• ASSIGNED TASK: With the pictures removed, set down all of the entries below exactly.

• INFORMATION SUPPLIED:

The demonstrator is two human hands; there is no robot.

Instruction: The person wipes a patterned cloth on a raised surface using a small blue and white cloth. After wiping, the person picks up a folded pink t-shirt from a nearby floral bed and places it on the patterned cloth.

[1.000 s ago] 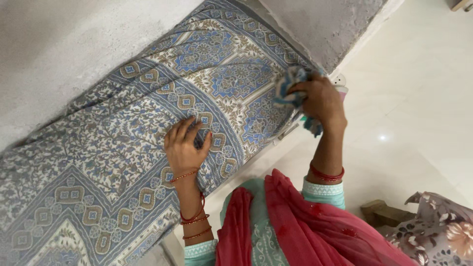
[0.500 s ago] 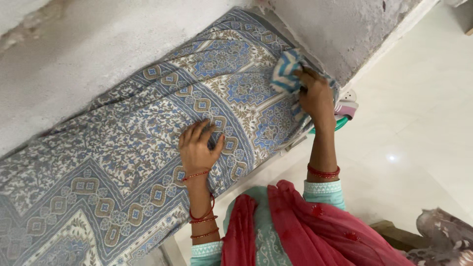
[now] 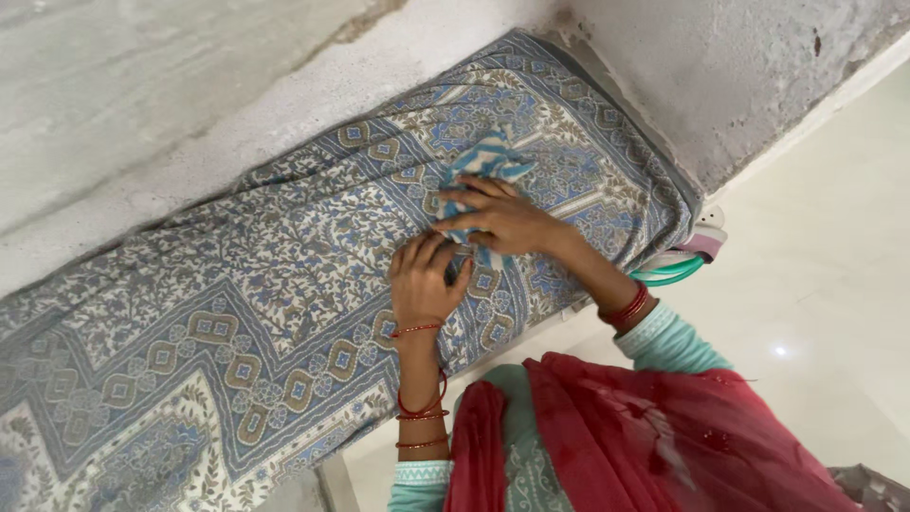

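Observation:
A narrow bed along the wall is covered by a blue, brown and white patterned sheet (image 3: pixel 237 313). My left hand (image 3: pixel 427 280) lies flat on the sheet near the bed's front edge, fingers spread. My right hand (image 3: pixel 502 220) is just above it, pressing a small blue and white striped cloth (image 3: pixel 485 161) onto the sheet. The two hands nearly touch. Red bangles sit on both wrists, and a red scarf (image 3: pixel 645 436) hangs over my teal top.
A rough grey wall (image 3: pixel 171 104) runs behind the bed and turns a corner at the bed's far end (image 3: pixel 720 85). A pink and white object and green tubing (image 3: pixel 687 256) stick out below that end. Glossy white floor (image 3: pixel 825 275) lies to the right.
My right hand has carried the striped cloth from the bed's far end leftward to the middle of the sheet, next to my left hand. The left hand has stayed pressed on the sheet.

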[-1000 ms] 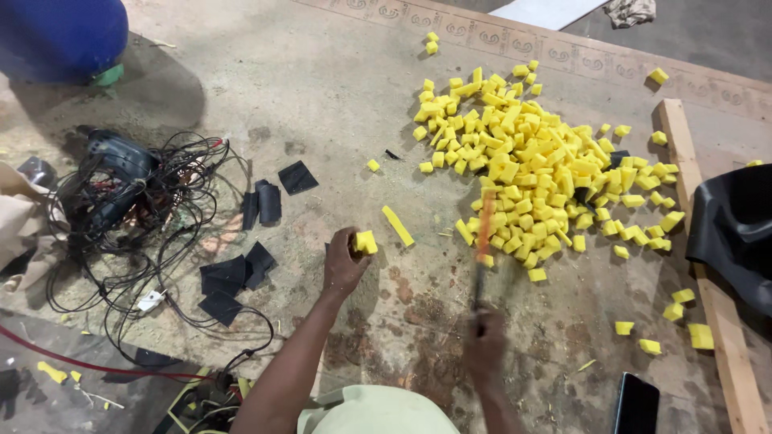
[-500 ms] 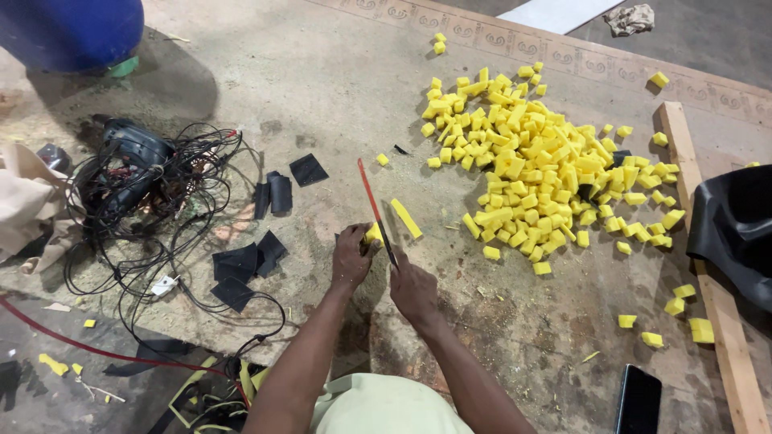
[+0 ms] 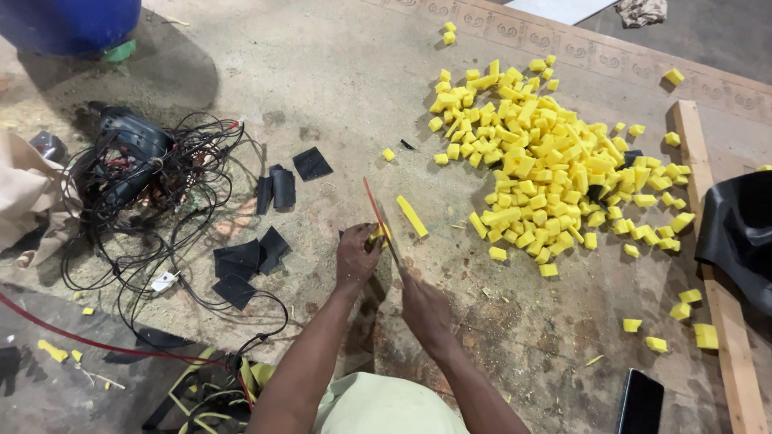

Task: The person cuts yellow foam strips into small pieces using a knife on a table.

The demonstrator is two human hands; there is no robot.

• RESPONSE:
The demonstrator is two human hands; there is no robot.

Instruction: The person wipes a patterned cloth on a raised surface using a small blue and white cloth. After wiping, the person picks up a folded pink t-shirt from a nearby floral bed and places it on the patterned cloth.

[1.000 s ago] 
[0.500 s ago] 
[now] 

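Observation:
A narrow bed along the wall is covered by a blue, brown and white patterned sheet (image 3: pixel 237 313). My left hand (image 3: pixel 427 280) lies flat on the sheet near the bed's front edge, fingers spread. My right hand (image 3: pixel 502 220) is just above it, pressing a small blue and white striped cloth (image 3: pixel 485 161) onto the sheet. The two hands nearly touch. Red bangles sit on both wrists, and a red scarf (image 3: pixel 645 436) hangs over my teal top.
A rough grey wall (image 3: pixel 171 104) runs behind the bed and turns a corner at the bed's far end (image 3: pixel 720 85). A pink and white object and green tubing (image 3: pixel 687 256) stick out below that end. Glossy white floor (image 3: pixel 825 275) lies to the right.
My right hand has carried the striped cloth from the bed's far end leftward to the middle of the sheet, next to my left hand. The left hand has stayed pressed on the sheet.
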
[-1000 ms] 
[-500 ms] 
[+0 ms] 

Task: The person cuts yellow foam strips into small pieces using a knife on a table.

The demonstrator is two human hands; there is no robot.

No more output is needed for this exercise.